Every line of the data should be output word for word.

::::

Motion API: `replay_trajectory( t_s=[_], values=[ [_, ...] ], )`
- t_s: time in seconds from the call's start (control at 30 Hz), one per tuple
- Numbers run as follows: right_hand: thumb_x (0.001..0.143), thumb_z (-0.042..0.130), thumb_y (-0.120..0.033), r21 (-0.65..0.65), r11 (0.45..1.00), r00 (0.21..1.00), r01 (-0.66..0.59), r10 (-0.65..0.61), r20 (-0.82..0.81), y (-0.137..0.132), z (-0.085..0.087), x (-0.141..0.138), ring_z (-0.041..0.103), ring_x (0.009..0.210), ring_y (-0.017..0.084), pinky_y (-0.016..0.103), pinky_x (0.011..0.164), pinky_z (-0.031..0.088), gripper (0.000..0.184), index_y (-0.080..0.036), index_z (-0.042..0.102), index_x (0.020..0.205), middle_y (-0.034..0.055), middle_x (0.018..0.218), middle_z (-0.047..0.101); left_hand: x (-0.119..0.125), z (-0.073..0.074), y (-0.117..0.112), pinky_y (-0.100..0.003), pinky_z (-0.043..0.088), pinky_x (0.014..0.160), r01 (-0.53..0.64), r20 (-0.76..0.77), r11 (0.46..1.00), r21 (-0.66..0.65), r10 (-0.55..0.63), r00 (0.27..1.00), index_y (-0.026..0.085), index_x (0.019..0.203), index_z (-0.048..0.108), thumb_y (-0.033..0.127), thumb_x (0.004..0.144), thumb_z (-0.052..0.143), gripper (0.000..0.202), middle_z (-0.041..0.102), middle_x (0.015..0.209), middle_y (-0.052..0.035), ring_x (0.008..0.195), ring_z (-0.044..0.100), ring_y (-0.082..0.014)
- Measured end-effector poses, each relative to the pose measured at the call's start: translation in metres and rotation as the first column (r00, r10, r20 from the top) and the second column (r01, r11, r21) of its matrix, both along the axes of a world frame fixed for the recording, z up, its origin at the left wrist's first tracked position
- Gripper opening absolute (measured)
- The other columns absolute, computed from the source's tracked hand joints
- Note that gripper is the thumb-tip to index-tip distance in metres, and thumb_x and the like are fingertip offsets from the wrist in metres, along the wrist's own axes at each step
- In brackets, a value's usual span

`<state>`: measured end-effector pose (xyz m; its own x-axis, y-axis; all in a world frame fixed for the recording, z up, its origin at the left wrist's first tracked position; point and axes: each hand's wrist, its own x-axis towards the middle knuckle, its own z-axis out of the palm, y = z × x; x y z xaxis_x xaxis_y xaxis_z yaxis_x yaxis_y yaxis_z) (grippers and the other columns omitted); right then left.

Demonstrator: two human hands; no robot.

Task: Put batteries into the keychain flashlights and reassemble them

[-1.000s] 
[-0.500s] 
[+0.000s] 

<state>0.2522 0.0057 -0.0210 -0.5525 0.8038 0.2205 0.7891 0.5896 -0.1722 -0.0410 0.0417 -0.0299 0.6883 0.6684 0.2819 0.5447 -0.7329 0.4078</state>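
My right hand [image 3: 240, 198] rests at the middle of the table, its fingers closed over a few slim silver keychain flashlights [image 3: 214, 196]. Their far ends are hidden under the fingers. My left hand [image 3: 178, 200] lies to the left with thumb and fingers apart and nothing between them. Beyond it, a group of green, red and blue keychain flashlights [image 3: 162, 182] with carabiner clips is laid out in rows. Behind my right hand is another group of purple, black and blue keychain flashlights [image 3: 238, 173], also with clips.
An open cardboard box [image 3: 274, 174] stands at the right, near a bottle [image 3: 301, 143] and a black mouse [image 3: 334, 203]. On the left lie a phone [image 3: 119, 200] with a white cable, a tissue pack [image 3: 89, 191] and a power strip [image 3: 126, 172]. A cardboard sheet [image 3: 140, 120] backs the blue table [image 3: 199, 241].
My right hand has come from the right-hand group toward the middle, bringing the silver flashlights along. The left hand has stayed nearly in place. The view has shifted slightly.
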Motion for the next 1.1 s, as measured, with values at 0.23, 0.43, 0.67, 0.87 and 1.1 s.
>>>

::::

# Your solution:
Motion API: `replay_trajectory( t_s=[_], values=[ [_, ...] ], )`
- t_s: time in seconds from the call's start (control at 30 Hz), one per tuple
- Numbers run as follows: right_hand: thumb_x (0.001..0.143), thumb_z (-0.042..0.130), thumb_y (-0.120..0.033), r21 (-0.65..0.65), r11 (0.45..1.00), r00 (0.21..1.00), r01 (-0.66..0.59), r10 (-0.65..0.61), r20 (-0.82..0.81), y (-0.137..0.132), z (-0.085..0.087), x (-0.141..0.138), ring_z (-0.041..0.103), ring_x (0.009..0.210), ring_y (-0.017..0.084), pinky_y (-0.016..0.103), pinky_x (0.011..0.164), pinky_z (-0.031..0.088), gripper (0.000..0.184), index_y (-0.080..0.036), index_z (-0.042..0.102), index_x (0.020..0.205), middle_y (-0.034..0.055), middle_x (0.018..0.218), middle_z (-0.047..0.101); left_hand: x (-0.119..0.125), z (-0.073..0.074), y (-0.117..0.112), pinky_y (-0.100..0.003), pinky_z (-0.043..0.088), pinky_x (0.014..0.160), r01 (-0.53..0.64), r20 (-0.76..0.77), r11 (0.46..1.00), r21 (-0.66..0.65), r10 (-0.55..0.63), r00 (0.27..1.00), index_y (-0.026..0.085), index_x (0.019..0.203), index_z (-0.048..0.108), thumb_y (-0.033..0.127), thumb_x (0.004..0.144), thumb_z (-0.052..0.143), gripper (0.000..0.202), middle_z (-0.041..0.102), middle_x (0.015..0.209), middle_y (-0.052..0.035), ring_x (0.008..0.195), ring_z (-0.044..0.100), ring_y (-0.082..0.014)
- Measured end-effector poses, each relative to the pose measured at the call's start: translation in metres and rotation as the first column (r00, r10, r20 from the top) and the second column (r01, r11, r21) of its matrix, both along the axes of a world frame fixed for the recording, z up, its origin at the left wrist's first tracked position
- Gripper opening absolute (measured)
- The other columns absolute, computed from the source's tracked hand joints
- Note that gripper is the thumb-tip to index-tip distance in metres, and thumb_x and the like are fingertip offsets from the wrist in metres, along the wrist's own axes at each step
- In brackets, a value's usual span

`<state>`: measured end-effector pose (xyz m; its own x-axis, y-axis; all in a world frame fixed for the recording, z up, its origin at the left wrist's first tracked position; point and axes: each hand's wrist, its own x-axis towards the middle knuckle, its own z-axis out of the palm, y = z × x; x y z xaxis_x xaxis_y xaxis_z yaxis_x yaxis_y yaxis_z) (grippers and the other columns omitted); right then left.

Demonstrator: two human hands; no robot.

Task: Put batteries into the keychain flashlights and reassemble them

[-1.000s] 
[-0.500s] 
[+0.000s] 

<state>0.2522 0.0057 -0.0210 -0.5525 0.8038 0.2205 0.7891 0.5896 -0.1722 -0.0410 0.0417 -0.0299 0.6883 0.6684 0.2819 0.5447 -0.7329 0.4078</state>
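My right hand [image 3: 240, 198] rests at the middle of the table, its fingers closed over a few slim silver keychain flashlights [image 3: 214, 196]. Their far ends are hidden under the fingers. My left hand [image 3: 178, 200] lies to the left with thumb and fingers apart and nothing between them. Beyond it, a group of green, red and blue keychain flashlights [image 3: 162, 182] with carabiner clips is laid out in rows. Behind my right hand is another group of purple, black and blue keychain flashlights [image 3: 238, 173], also with clips.
An open cardboard box [image 3: 274, 174] stands at the right, near a bottle [image 3: 301, 143] and a black mouse [image 3: 334, 203]. On the left lie a phone [image 3: 119, 200] with a white cable, a tissue pack [image 3: 89, 191] and a power strip [image 3: 126, 172]. A cardboard sheet [image 3: 140, 120] backs the blue table [image 3: 199, 241].
My right hand has come from the right-hand group toward the middle, bringing the silver flashlights along. The left hand has stayed nearly in place. The view has shifted slightly.
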Motion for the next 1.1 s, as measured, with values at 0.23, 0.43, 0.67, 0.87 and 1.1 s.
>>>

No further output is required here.